Following the German-Soviet invasion of Poland, which started World War II in September 1939, the town was occupied by Germany. The German occupiers committed mass murders and brutalized both the Christian Polish and Jewish population. At the beginning of the war, about 1,600 Jews lived in Lipsko, half the population. When the Germans occupied the town, on September 8, 1939, they shot several Jews, including the rabbi, and then burned alive 60 to 80 Jews in the synagogue. Later the Jewish population was forced into a ghetto and Jews from surrounding villages were brought there too. By October 1942, there were 3,600 Jews in the ghetto. Lipsko was conveniently, for the Germans, located near a railway line. Some Jews were deported to forced labour camps, but in mid October 1942, the rest of the Jewish population were rounded up by German police and Ukrainian auxiliary guards.
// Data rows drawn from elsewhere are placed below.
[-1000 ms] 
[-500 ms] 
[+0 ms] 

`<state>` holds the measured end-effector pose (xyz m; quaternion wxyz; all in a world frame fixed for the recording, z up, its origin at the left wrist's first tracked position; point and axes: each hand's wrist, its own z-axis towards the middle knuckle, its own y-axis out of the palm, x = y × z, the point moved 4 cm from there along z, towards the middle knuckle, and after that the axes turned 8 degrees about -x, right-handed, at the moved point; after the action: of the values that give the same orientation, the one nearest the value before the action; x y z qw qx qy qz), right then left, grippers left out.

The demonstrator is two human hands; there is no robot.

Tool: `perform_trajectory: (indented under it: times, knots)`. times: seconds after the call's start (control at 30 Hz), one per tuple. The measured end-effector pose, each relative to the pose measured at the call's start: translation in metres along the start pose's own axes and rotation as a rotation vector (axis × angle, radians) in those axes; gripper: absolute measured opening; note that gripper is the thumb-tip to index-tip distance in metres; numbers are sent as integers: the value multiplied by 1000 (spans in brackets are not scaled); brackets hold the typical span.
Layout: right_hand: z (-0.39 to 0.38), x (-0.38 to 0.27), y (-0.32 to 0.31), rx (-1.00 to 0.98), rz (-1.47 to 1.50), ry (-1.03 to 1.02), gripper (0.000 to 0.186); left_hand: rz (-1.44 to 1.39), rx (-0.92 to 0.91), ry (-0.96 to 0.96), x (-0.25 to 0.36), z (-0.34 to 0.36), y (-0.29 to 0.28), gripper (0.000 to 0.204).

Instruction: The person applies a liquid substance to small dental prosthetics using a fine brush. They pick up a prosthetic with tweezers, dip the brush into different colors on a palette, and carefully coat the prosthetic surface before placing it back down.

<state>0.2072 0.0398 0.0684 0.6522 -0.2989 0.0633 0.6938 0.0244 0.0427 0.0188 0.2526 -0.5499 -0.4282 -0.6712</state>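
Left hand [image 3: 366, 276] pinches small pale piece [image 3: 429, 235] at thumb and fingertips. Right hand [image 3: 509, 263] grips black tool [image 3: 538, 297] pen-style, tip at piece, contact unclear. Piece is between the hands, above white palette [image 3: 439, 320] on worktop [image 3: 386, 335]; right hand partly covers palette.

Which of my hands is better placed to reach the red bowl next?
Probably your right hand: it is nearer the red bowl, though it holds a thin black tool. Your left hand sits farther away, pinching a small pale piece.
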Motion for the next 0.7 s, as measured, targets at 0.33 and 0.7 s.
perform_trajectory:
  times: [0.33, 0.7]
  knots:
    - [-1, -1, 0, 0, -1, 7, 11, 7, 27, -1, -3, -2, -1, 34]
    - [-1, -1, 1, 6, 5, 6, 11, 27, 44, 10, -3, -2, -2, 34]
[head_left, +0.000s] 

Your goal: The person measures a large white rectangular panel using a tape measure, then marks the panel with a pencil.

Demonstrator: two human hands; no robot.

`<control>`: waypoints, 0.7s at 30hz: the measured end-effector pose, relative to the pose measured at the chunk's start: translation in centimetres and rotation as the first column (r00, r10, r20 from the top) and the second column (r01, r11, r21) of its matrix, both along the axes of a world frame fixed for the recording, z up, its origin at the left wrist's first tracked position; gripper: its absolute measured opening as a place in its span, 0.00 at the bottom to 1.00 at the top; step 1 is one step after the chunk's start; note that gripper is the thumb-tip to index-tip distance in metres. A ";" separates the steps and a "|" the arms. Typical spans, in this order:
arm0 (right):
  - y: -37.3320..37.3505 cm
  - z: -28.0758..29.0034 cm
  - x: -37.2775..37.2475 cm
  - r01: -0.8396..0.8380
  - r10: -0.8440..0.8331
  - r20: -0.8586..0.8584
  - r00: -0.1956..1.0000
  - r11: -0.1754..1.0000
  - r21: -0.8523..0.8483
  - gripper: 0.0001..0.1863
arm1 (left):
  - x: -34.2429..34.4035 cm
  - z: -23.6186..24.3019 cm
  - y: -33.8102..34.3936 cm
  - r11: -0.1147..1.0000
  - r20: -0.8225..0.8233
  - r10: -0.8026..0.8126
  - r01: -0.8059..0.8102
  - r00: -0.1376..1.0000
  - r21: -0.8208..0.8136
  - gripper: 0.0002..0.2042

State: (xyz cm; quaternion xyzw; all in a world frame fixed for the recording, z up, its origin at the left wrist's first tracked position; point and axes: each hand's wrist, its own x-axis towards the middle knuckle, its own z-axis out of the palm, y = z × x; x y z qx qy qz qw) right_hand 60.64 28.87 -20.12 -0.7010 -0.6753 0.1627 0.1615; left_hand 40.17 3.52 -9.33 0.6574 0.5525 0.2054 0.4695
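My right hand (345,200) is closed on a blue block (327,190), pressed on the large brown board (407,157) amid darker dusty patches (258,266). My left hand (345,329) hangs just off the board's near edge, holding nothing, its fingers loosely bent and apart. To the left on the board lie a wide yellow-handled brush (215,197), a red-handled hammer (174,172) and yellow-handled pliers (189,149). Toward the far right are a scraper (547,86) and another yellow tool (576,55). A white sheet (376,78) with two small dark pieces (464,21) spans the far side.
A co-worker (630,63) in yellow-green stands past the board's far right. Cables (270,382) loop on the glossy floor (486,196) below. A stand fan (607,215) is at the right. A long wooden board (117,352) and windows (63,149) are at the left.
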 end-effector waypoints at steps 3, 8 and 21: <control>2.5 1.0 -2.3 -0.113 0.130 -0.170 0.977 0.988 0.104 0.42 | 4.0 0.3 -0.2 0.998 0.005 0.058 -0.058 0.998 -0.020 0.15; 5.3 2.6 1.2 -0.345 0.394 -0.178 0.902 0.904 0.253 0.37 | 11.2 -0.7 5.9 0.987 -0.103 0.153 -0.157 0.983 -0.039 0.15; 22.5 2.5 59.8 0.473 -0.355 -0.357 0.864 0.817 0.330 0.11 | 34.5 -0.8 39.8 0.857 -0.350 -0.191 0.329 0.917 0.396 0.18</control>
A few escaped to hide with local Polish friends or join the partisans. Most were transported to the Tarłów ghetto and then on to the Treblinka extermination camp, where they were murdered on arrival by gassing. The number of Jewish survivors from Lipsko is unknown. Several Poles who were either born or lived and worked in Lipsko were murdered by the Russians in the Katyn massacre in 1940.

On January 1, 1956, Lipsko became the seat of a county in Kielce Voivodeship. From 1975 to 1998, it was administratively part of the Radom Voivodeship.

==Sports==
The town is home to a sports club Powiślanka Lipsko, founded in 1964.